I am very sympathetic with Kersten's argument for an extended view of music perception. In this commentary, I focus on Kersten's helpful criticism of my approach to the musically extended mind in Krueger (2014). I address Kersten's worry that I don't say enough about how we manipulate—and in so doing, integrate with—music when we become part of a musically extended cognitive system. Along the way, I also express some reservations about Kersten's neglect of emotions in his account.

Hypothesis of Extended Cognition and Musical Emotions

In Krueger (2014), I apply a version of the hypothesis of extended cognition (HEC) to music perception. According to HEC, the physical basis of cognition need not be confined to the head (Clark & Chalmers, 1998; Hurley, 1998; Menary, 2010). Some cognitive processes are comprised not only of brain or even bodily processes but also structures and processes in the surrounding environment.

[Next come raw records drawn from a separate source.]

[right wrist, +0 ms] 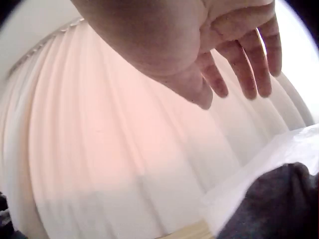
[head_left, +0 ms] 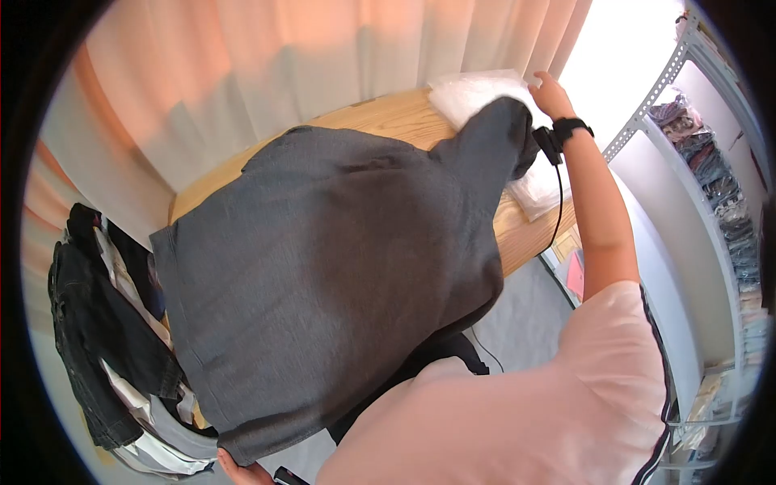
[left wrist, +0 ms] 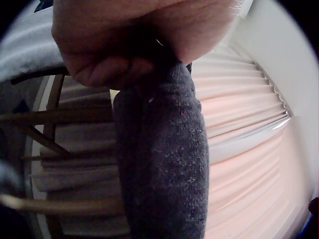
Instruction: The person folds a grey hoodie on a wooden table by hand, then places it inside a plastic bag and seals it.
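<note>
While one corner of the dark grey top (head_left: pixel 339 267) is clamped in the left grip (head_left: pixel 245 472), the rest is draped over the table (head_left: pixel 396 113) beyond; farther away, plastic packaging (head_left: pixel 473 87) is seen beside the right grip (head_left: pixel 554 97), its fingers held apart.

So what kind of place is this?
Probably a room where clothes get sorted or packed. A grey top is spread on a table, clothes are heaped beside it, and a metal rack holds what look like bagged clothes.
</note>
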Tool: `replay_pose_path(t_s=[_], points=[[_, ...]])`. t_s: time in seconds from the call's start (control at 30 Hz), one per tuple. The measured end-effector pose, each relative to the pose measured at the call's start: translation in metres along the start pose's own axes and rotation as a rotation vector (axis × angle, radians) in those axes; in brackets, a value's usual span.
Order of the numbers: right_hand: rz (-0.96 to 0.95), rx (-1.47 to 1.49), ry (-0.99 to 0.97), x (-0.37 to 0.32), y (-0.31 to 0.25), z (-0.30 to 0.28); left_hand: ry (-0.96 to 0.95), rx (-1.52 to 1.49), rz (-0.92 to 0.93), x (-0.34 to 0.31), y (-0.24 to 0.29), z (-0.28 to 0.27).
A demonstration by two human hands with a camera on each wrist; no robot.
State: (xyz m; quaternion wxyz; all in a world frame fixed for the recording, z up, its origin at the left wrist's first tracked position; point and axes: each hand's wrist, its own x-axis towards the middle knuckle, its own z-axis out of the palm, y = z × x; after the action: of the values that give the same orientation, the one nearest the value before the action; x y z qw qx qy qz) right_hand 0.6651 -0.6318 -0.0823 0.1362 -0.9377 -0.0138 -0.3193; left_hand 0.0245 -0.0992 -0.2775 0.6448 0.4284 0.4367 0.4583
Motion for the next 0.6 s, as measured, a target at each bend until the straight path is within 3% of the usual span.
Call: replay_pose_path(t_s=[0.07,0.13,0.2,0.33,0.4,0.43,0.57,0.6], points=[[0.000,0.202,-0.208,-0.035,-0.015,-0.022,-0.155,-0.020,-0.009,0.015,-0.010,-0.017],[-0.071,0.493,-0.364,-0.088,-0.038,-0.053,-0.142,0.003,-0.012,0.017,-0.011,-0.020],[0.041,0.718,-0.582,-0.147,-0.052,-0.081,-0.148,0.038,0.005,0.019,-0.011,-0.024],[0.270,0.414,-0.945,-0.241,-0.051,-0.116,-0.130,0.024,-0.035,0.008,0.001,-0.008],[0.324,0.740,-1.037,-0.288,-0.036,-0.098,-0.119,0.010,-0.053,0.011,0.002,-0.007],[0.316,0.519,-1.154,-0.303,-0.031,-0.087,-0.178,0.016,-0.047,0.015,0.002,-0.007],[0.262,0.655,-1.116,-0.370,-0.035,-0.038,-0.141,-0.057,-0.070,0.014,0.004,0.006],[0.412,0.906,-1.069,-0.383,-0.039,-0.029,-0.162,-0.079,-0.074,0.014,0.005,0.006]])
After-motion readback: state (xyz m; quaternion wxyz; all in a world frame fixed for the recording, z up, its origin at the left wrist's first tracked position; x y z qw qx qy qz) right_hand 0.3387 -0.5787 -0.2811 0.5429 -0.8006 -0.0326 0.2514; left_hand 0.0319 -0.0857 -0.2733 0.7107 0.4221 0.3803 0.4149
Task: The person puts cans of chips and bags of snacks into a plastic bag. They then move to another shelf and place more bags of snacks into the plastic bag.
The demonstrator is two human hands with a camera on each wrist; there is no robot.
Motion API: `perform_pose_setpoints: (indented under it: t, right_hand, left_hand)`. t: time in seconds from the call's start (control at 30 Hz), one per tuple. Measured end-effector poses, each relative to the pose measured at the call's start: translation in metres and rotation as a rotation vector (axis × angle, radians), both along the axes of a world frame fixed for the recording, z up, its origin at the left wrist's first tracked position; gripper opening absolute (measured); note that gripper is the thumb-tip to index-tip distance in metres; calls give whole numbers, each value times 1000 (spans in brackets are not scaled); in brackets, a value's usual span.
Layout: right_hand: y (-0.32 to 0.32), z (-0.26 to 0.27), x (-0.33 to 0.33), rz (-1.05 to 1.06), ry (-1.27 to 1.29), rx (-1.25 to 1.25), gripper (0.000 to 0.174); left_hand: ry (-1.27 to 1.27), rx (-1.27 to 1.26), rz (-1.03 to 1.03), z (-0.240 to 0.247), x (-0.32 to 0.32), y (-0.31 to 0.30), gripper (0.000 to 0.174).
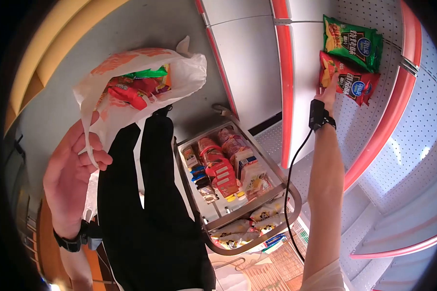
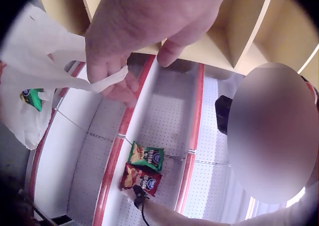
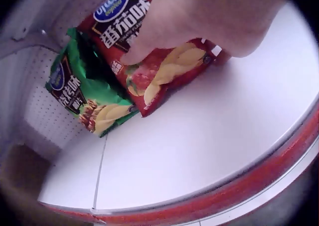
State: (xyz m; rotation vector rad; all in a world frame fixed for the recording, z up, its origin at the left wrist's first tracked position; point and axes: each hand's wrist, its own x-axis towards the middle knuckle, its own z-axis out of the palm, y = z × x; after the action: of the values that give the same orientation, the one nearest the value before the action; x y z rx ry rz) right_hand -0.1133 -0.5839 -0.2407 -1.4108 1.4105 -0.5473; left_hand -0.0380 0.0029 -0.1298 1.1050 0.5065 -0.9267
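Note:
My left hand (image 1: 74, 167) holds a white plastic bag (image 1: 182, 72) by its handle, fingers curled round the strap. Red and green packets (image 1: 131, 94) show inside the bag's mouth. On the shelf, my right hand (image 1: 328, 96) grips a red bag of chips (image 1: 356, 83). In the right wrist view its thumb lies across the front of the red bag (image 3: 162, 79), and the other fingers are hidden behind. Right beside it stands a green bag of chips (image 3: 82, 89), overlapped by the red one.
Below, between the arms, is a metal cart (image 1: 276, 182) with red packs and boxes in its upper basket and more packets underneath. White shelves with red edges (image 1: 289, 72) rise at the right. Wooden cubbies (image 2: 219, 42) stand opposite. A black cable (image 1: 289, 194) hangs from the right wrist.

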Motion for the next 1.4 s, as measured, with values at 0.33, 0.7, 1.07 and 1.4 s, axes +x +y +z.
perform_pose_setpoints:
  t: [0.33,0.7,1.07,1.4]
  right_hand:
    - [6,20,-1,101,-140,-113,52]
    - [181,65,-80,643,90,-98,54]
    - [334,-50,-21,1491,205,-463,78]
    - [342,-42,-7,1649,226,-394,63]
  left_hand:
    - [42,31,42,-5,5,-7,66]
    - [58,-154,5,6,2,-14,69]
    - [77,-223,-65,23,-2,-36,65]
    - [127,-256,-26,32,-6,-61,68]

What about emotions? There seem to be many real-world cases where emotions are supported and driven, at multiple timescales, by features of our environment (Colombetti & Roberts, forthcoming; Slaby, 2014). Consider being drawn into and swallowed up by the collective euphoria at a concert, the focused rage of a political protest, or the pervasive serenity of a natural setting or space of worship. Or imagine a skilled musician using her instrument to summon and work though the nuances of an emotional episode.

In Krueger (2014), I argue that music is an especially powerful environmental resource for extending emotions. We primarily listen to music to regulate our emotions and behavior—and when others are present, intensify our social experiences (Balkwill & Thompson, 1999; Krumhansl, 2002). We even appear to make similar judgments about the emotional character of specific pieces of music: the recognition of basic emotional expressions in music (happy, sad, scared/fearful, etc.) is culturally universal, including when listening to music that comes from an unfamiliar culture or tradition (Fritz et al, 2009). Neuroimaging studies suggest that our emotional responses to music recruit core brain structures involved in initiating, generating, detecting, maintaining, and regulating emotions (Koelsch, 2010; see also Blood et al, 1999; Koelsch, 2014; Overy & Molnar-Szakacs, 2009). Music perception and emotion experience are thus closely coupled processes.

I dwell on this point at the outset because I find Kersten's omission of emotions in his otherwise rich account of music perception surprising. As this brief survey indicates, our capacity to perceive and respond to musical stimuli involves many of the same brain regions and physiological responses involved in the production and experience of emotions. And at the experiential level, considering the character of our perceptual engagement with music without saying anything about our emotional responsiveness is a significant phenomenological omission; it neglects a central part of what makes musical engagement so compelling. Considerations such as these are what led me to focus my analysis in Krueger (2014) on the musically extended emotional mind.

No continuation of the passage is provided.